Rule #3—Talk about total compensation, not salary. Salary is never a fixed number; rather, it is one piece of a multifaceted package. For example, if a company offered you a 4-day workweek, 50% matching 401K and 4 weeks' vacation, would you take it if the salary offered was $10K less than another company's? If those were important, you would take the lower salary and be incredibly happy with the other benefits.

Talking about total compensation gives you the flexibility to truly negotiate and not paint yourself into a corner. Decide what is important to you—retirement planning, vacation, tuition reimbursement, technical training, insurance—where you are willing to bend.

If the company asks for a specific dollar figure early (which companies often do) here’s an easy response: "It’s difficult for me to give you a fixed amount because I don’t yet know what other benefits I will receive. It also depends on opportunity. I may see more opportunity for promotion with you, and that is appealing as well. I’m really evaluating total compensation and opportunity for growth."

Now be silent. Don’t say a word. Let the interviewer talk next even if it’s a painful 3-minute gap. This is hard, but if you talk, you lose! At this point, you have put the onus on the interviewer to persuade you of the benefits of working for that particular company. The interview process is now effectively reversed, and the interviewer has to sell you on the company and its benefits.

Rule #4—Believe that you are worth the compensation you are requesting. This really requires a major shift in mindset. I can believe I’m worth $300K, but that won’t help me get a job for $300K. There is a fine line between being delusional and being optimistic. Rule #4 requires an honest blend of realism and optimism. Evaluate your strengths, what unique qualities you bring to the job, and how much you are really worth, and then unfold that information in the interview. Focus on your unique strengths.

I once had a wonderful job while in school that allowed me lots of free time to study. How did I get this job? I got along with a very difficult lawyer and because of that he wouldn’t allow me to work for anyone else. He was out of the office a lot, and since he was such a strong personality, no one else ever asked me to do work for them (even though I wanted to!). My unique strength was that I was, quite literally, one of the few people who could work for him without getting intimidated. I could have asked for the moon, and the company would have given it to me! I was a solution to a major problem in the organization: keeping the general counsel happy.

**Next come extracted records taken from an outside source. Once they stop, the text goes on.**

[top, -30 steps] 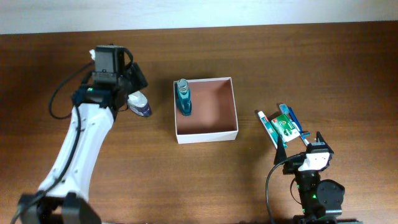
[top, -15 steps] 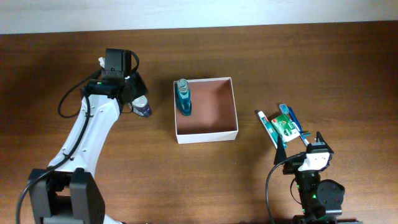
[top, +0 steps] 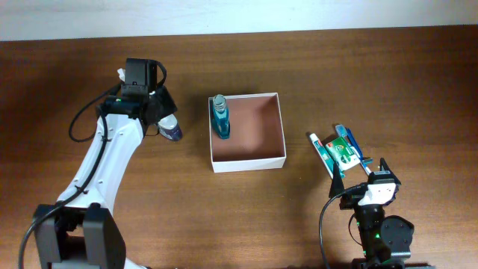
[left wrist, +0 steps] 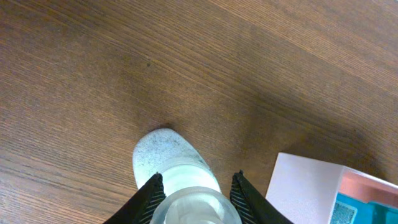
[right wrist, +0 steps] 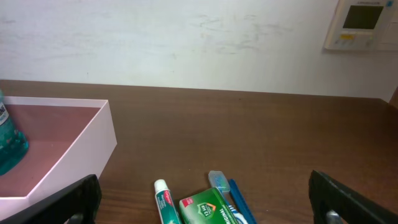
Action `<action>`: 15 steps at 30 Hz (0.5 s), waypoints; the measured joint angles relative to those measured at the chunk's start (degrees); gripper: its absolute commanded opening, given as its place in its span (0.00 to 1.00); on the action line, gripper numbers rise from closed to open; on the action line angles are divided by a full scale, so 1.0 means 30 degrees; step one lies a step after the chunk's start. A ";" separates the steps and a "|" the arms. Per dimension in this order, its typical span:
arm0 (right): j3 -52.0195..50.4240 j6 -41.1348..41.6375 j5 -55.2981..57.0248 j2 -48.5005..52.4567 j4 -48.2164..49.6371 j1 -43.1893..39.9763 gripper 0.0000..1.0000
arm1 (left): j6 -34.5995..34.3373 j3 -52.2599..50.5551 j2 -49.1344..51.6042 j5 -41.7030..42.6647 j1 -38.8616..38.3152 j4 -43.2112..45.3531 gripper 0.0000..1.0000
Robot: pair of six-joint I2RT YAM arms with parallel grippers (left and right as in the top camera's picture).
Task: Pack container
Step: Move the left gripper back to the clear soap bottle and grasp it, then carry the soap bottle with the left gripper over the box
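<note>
Left gripper [left wrist: 197,190] is clamped on a small bottle [top: 170,128], one finger on each side of it, in the left half of the table [top: 388,75]. Near it to the right, about mid-table, sits the container [top: 248,161], with a teal bottle [top: 219,118] upright in its far-left corner. Right gripper [top: 361,177] stands wide and empty by the table's near edge. Just beyond it lie a toothpaste tube [top: 323,153], a green box [top: 343,152] and a blue toothbrush [top: 352,142].
</note>
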 measured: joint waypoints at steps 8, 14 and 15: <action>0.0000 0.0007 0.0000 0.0000 0.0000 0.0000 0.99 | 0.0000 -0.0007 -0.0794 0.0007 -0.0007 -0.0364 0.25; 0.0000 0.0000 0.0000 0.0000 0.0000 0.0000 0.99 | 0.0000 0.0000 -0.1843 0.0095 -0.0007 -0.0561 0.25; 0.0000 0.0000 0.0000 0.0000 0.0000 0.0000 0.99 | 0.0000 0.0000 -0.1953 0.0211 -0.0007 -0.0670 0.25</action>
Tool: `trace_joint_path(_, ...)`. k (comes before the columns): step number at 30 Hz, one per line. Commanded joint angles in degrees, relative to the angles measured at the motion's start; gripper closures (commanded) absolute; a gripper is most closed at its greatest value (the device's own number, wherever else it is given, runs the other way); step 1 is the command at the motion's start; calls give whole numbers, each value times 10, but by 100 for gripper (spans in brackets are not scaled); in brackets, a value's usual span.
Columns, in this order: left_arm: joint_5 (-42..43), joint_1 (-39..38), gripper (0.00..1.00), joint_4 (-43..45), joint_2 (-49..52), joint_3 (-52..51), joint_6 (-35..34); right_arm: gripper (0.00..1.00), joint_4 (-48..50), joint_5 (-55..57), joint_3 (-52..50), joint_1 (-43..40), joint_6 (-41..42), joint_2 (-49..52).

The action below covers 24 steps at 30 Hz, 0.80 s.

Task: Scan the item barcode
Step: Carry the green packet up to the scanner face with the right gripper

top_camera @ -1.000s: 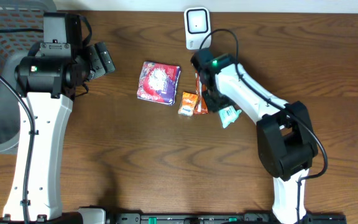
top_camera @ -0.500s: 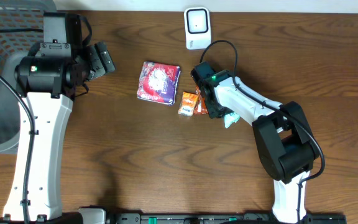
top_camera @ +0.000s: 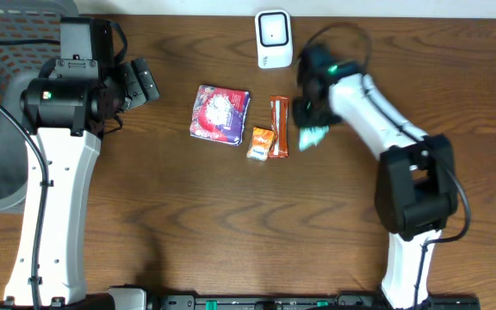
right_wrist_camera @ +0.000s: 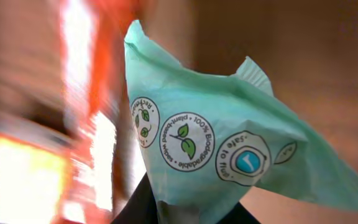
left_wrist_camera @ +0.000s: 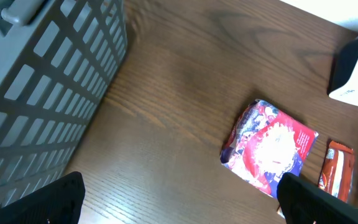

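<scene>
Right fingers (right_wrist_camera: 138, 205) gripped the packet (top_camera: 313, 136) — held near the scanner (top_camera: 273, 39), off its front. Left fingers (left_wrist_camera: 328, 202) stood open, well apart from the scanner. Step: presenting — next likely needs the barcode turned toward the scanner.

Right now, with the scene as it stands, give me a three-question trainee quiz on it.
1. True or false: the right gripper is shut on the mint-green packet.
2. How many items lie loose on the table? A) one B) three C) five
3. Fill in: the left gripper is ____.

Key: 1 true. 2 B: purple snack bag, small orange sachet, orange bar. 3 open.
</scene>
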Motion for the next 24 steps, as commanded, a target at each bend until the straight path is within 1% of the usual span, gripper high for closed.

Again, these are just a few basic rules to get you started. I can only hope that you will take this information and practice. Stand in front of a mirror and practice these rules, or ask a friend to set up a role-play situation where you can practice the art of building a case that justifies your salary.

While giving a seminar on interviewing, I had each person role-play with me in front of the rest of the group. If she stuttered, turned red, or laughed when it came time to discuss total compensation, she knew she needed more practice. So practice, practice, practice! Of course, if you get really good in front of the mirror, make sure you give yourself a big raise! You deserve it. Happy negotiating!